EGU2020-8273, updated on 20 Oct 2023
https://doi.org/10.5194/egusphere-egu2020-8273
EGU General Assembly 2020
© Author(s) 2023. This work is distributed under
the Creative Commons Attribution 4.0 License.

Updated determination of earthquake magnitudes at the Swiss Seismological Service

Roman Racine1, Carlo Cauzzi2, John Clinton1, Donat Fäh1, Benjamin Edwards3, Tobias Diehl1, Stefan Heimers1, Nicholas Deichmann1, Philipp Kästli1, Florian Haslinger1, and Stefan Wiemer1
Roman Racine et al.
  • 1Swiss Seismological Service (SED) at ETH Zürich, Switzerland
  • 2ORFEUS and Swiss Seismological Service (SED) at ETH Zürich, Switzerland
  • 3School of Environmental Sciences, University of Liverpool, United Kingdom

The Swiss Seismological Service (SED; http://www.seismo.ethz.ch) at ETH Zürich is the federal agency in charge of monitoring earthquakes in Switzerland and neighboring areas, and for the assessment of seismic hazard and risk for the region.

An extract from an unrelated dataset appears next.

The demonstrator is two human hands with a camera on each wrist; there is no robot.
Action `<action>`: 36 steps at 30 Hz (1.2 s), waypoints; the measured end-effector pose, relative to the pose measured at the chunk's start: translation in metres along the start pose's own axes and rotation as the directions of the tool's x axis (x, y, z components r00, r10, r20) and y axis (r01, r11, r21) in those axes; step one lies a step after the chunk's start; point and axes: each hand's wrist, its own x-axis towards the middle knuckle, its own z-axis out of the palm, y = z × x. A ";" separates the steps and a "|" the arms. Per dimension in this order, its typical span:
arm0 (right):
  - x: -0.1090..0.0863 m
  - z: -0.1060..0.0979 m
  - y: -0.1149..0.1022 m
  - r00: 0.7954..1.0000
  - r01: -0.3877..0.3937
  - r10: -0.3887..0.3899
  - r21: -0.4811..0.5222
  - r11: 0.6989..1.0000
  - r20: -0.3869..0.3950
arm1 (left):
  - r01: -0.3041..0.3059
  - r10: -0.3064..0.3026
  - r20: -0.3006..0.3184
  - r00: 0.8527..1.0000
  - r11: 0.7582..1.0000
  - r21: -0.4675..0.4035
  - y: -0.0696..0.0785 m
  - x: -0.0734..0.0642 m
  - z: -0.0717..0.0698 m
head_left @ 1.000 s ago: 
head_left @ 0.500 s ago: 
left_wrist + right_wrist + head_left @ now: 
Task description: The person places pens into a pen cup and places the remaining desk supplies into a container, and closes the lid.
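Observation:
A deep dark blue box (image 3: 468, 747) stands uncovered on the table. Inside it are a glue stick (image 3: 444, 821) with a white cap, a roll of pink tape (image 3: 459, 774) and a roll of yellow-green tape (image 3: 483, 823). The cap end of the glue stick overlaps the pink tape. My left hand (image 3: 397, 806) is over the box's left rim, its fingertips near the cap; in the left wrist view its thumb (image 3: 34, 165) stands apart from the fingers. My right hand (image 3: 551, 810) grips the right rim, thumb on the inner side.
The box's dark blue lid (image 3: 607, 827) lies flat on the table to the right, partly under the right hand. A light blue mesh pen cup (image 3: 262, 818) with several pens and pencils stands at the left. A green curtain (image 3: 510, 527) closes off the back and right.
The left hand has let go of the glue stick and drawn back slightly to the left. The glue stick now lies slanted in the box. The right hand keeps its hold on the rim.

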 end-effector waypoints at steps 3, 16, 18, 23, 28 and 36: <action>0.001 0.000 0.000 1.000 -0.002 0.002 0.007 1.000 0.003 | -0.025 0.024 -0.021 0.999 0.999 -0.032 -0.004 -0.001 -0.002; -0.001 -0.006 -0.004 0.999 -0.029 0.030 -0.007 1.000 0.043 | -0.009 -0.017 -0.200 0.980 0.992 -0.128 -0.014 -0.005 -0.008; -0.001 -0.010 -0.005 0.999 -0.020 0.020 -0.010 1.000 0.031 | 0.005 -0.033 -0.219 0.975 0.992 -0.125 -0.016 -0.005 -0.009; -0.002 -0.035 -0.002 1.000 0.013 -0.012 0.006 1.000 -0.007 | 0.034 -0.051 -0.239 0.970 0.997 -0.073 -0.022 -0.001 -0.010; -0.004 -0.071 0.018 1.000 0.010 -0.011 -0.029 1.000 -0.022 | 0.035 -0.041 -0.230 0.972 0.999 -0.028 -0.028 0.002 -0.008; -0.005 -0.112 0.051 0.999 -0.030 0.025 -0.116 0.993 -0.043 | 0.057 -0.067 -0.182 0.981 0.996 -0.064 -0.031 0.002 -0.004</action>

The SED seismic network largely relies on software and databases integrated in the SeisComP3 monitoring suite for waveform acquisition, automatic and manual event processing, event alerting, web infrastructure, data archiving and dissemination. Data from all digital seismic stations acquired by the SED over the last 30 years - broadband (presently ~230), strong-motion (~185), short-period (~65), permanent and temporary - are homogeneously integrated in the seismic network processing tools and products. Waveform data from the Swiss National Seismic Networks are openly available through the SED website and ORFEUS EIDA / Strong-Motion (http://orfeus-eu.org/data/) data gateways. The SED earthquake catalogue is publicly available through FDSN Event web services at  the SED (http://arclink.ethz.ch/fdsnws/event/1/). The Swiss seismic hazard maps are integrated in the EFEHR portal (http://www.efehr.org). The SED is updating its strategy for magnitude determination to make it fully consistent with the state-of-the-art in engineering seismology and seismic hazard studies in Switzerland, and to optimise the use of its dense seismic monitoring infrastructure. Among the planned changes are the: (a) adoption of a new ML relationship applicable in the near-source region at epicentral distances smaller than 15-20 km; (b) inclusion of ML station corrections based on empirically observed (de)amplification with respect to the Swiss reference rock velocity model and associated predictions; (c)  seamless computation of Mw based on spectral fitting of recorded FAS using a Swiss specific model. In this contribution we present and discuss the updated magnitude computations for a playback dataset of thousands of recorded earthquakes, and compare them with the current official estimates. We discuss the expected impacts of the new magnitude determination strategy on the SED event processing chain in SeisComP3, the SED catalogues and other seismological products. We welcome community feedback on our planned transition strategy.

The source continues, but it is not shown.